Já a escritora e ativista trans Márcia Antonelli ressaltou a força da crônica no Brasil e lamentou profundamente a partida de Verissimo.
“A crônica, em seu sentido visceral, nasce no Brasil e ganha o mundo. E isso se percebe ao entrar em contato com autores do porte de Luis Fernando Verissimo. Sua irreverência, elegância e crítica afiada marcaram uma geração. Perdê-lo é triste, mas seu legado permanece vivo – especialmente para nós, cronistas, que devemos valorizar e ler mais nomes nacionais, como Verissimo, Ruy Castro e Nelson Rodrigues”, comentou.
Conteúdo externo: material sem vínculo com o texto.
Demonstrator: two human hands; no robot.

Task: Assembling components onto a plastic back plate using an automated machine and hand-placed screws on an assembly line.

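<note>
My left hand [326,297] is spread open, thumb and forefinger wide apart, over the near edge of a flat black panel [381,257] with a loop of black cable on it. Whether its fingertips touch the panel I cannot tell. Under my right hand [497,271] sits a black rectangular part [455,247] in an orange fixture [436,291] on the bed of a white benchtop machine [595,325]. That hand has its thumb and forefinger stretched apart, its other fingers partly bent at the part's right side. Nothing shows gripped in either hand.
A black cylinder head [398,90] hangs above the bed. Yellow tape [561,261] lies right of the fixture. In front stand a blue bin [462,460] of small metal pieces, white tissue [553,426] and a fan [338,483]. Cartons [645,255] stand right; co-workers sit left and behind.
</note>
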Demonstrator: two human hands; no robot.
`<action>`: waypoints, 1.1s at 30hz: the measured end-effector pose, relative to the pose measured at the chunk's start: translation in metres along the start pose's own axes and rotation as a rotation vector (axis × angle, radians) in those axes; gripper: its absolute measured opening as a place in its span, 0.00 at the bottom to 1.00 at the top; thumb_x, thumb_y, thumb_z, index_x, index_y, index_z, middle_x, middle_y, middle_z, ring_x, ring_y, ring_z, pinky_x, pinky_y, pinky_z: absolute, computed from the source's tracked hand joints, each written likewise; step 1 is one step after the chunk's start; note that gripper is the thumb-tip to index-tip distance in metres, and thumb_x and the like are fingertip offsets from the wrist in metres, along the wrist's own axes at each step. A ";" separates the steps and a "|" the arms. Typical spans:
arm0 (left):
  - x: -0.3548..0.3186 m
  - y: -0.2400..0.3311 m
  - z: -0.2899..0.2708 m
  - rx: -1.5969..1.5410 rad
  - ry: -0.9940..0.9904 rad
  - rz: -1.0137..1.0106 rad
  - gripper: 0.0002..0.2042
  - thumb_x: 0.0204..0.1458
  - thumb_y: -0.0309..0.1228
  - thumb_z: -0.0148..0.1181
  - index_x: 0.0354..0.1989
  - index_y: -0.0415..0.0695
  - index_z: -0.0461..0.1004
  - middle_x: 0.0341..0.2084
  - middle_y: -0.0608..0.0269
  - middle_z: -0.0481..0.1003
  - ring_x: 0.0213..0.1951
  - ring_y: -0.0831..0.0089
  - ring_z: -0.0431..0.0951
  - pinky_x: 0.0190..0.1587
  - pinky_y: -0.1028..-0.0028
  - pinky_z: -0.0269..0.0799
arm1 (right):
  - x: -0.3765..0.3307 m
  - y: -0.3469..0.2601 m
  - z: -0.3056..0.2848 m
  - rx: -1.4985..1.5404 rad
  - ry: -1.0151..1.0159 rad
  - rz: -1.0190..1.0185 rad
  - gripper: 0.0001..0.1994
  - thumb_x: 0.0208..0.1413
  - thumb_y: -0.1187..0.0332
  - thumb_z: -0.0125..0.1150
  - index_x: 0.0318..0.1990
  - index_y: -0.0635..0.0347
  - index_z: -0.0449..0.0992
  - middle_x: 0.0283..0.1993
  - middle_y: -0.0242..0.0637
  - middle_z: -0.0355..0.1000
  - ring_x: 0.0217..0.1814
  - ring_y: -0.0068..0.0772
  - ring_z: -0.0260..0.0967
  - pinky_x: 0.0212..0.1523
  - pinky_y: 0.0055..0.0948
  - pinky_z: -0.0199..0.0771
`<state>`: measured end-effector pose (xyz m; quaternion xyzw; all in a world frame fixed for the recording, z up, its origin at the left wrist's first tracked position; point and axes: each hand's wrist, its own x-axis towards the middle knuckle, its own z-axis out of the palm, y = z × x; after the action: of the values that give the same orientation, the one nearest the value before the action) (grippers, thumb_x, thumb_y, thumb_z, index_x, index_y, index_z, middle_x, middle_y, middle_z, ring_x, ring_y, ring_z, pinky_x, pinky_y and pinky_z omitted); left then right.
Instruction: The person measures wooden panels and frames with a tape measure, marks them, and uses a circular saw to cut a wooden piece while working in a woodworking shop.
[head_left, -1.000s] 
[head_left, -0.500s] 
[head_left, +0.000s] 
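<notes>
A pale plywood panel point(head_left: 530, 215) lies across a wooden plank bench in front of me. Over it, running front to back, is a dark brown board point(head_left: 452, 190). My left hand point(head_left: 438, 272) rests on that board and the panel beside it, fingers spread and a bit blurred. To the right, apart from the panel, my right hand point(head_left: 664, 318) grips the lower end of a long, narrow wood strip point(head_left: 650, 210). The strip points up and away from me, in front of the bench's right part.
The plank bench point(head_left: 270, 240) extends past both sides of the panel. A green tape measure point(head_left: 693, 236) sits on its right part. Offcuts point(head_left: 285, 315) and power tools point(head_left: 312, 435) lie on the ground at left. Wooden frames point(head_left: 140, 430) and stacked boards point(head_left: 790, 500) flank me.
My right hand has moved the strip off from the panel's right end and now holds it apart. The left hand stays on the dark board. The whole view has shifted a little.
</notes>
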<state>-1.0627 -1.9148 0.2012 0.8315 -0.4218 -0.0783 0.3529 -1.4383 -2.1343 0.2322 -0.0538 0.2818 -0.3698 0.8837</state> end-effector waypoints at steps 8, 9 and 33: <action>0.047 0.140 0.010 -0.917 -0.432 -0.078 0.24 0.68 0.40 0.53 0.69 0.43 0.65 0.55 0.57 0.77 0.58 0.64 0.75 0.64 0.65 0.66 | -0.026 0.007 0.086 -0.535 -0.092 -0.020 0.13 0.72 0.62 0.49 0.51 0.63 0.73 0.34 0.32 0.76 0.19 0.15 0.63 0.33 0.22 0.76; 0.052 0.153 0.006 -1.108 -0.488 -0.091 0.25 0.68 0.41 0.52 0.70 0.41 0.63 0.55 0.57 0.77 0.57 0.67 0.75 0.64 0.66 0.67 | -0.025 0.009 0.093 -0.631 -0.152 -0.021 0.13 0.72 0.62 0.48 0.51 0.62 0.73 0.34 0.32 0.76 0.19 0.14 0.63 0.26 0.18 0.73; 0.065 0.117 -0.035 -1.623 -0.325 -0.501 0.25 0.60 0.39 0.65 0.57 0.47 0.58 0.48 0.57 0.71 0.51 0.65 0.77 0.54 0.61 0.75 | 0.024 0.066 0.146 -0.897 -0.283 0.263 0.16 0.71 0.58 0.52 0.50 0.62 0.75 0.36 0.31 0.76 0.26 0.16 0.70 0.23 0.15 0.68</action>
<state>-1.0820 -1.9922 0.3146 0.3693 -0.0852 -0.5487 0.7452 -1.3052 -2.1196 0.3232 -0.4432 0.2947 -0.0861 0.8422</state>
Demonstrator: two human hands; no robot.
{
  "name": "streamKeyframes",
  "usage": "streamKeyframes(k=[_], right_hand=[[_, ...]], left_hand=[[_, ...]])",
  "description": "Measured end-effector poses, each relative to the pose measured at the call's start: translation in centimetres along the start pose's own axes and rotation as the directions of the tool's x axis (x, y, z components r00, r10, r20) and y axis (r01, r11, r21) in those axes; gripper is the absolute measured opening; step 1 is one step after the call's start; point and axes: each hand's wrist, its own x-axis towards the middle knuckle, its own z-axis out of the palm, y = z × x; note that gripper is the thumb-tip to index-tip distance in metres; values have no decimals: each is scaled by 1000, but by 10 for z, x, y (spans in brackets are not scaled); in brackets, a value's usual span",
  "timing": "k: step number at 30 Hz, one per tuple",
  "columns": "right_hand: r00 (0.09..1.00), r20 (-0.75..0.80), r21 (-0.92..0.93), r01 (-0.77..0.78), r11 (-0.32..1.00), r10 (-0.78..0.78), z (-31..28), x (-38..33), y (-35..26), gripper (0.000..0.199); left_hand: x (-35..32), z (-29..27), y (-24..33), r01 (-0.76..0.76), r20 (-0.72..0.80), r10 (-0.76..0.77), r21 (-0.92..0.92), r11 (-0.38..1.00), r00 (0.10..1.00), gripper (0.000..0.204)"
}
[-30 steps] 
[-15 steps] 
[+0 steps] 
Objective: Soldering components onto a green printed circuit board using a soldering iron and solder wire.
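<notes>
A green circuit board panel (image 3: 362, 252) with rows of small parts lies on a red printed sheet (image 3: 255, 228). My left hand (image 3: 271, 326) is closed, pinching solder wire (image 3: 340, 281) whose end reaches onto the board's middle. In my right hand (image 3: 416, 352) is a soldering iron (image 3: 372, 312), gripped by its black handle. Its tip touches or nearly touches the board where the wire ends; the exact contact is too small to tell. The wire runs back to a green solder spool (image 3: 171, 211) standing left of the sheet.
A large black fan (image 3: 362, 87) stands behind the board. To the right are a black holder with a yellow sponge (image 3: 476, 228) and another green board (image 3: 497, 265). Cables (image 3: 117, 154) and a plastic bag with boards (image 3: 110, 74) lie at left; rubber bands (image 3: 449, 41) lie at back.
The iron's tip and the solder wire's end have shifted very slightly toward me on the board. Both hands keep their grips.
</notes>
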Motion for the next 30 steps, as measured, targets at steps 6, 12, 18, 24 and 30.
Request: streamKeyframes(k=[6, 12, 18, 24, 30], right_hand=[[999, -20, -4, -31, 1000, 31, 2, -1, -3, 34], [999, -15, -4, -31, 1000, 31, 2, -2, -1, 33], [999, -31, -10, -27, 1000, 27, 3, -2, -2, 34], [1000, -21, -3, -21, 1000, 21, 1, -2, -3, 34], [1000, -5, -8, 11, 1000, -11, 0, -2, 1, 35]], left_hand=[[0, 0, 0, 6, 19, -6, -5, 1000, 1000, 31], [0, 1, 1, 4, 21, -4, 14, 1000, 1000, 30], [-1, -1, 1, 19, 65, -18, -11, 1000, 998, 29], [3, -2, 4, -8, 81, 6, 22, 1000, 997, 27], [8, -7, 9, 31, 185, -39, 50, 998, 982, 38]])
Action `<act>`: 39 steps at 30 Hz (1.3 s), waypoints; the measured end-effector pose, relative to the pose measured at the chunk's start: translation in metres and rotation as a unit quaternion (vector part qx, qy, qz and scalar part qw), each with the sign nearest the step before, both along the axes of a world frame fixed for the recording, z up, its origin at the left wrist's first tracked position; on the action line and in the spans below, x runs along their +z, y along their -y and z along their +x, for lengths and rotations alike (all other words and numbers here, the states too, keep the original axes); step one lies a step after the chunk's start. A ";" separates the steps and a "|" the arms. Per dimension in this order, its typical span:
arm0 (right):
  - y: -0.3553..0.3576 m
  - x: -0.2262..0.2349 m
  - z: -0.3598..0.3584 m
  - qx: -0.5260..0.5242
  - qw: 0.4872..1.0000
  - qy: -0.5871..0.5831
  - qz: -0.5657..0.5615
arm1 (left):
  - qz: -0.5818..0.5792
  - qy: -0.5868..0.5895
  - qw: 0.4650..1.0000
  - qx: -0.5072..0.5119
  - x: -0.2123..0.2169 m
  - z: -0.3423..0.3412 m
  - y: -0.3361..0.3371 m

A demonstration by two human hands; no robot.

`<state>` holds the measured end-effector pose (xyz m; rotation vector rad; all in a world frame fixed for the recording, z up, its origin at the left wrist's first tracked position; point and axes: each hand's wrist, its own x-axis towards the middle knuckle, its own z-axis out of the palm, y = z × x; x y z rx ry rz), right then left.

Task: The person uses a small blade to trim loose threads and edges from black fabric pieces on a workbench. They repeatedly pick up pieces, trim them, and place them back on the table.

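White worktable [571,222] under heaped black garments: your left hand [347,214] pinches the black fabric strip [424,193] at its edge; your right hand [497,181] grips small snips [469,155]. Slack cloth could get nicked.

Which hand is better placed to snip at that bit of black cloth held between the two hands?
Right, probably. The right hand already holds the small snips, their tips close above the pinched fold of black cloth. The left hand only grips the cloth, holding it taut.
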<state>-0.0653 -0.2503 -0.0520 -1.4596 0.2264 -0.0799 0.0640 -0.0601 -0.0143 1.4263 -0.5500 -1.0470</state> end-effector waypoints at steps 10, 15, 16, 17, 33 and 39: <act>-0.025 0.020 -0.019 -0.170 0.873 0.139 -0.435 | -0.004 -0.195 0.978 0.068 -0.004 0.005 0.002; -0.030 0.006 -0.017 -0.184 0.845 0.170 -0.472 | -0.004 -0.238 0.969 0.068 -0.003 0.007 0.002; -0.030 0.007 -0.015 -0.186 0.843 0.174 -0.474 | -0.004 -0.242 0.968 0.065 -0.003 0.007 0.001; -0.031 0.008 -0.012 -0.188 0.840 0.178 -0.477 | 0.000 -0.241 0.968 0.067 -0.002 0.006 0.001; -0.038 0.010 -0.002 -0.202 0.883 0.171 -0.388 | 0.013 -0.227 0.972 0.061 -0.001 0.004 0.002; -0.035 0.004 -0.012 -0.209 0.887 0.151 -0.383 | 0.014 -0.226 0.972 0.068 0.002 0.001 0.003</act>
O escritor e tradutor Maurício Colares também destacou a relevância e a permanência da obra de Verissimo.
“Luis Fernando Verissimo era um autor popular e vai continuar a ser lido. Ele esteve ativo por décadas, com uma contribuição vasta e consistente. Sua escrita, acima de tudo, transmite a humanidade de um cidadão crítico e sensível. Mordaz, poética e bem-humorada, sua obra retratou a alma brasileira com todas as suas contradições e sutilezas. Seja nas crônicas, nas tiras de quadrinhos ou nos romances, Verissimo sempre nos ofereceu um olhar – simples, mas profundo – que permanece ecoando na memória”, declarou.
Nota da ABL
A Academia Brasileira de Letras (ABL) divulgou nota de pesar pela morte do escritor. “A Academia Brasileira de Letras expressa sua solidariedade à esposa, Lúcia, aos filhos, Fernanda, Mariana e Pedro, aos netos, amigos e leitores. Verissimo nos ensinou a imaginar uma vida mais leve”, destacou a entidade.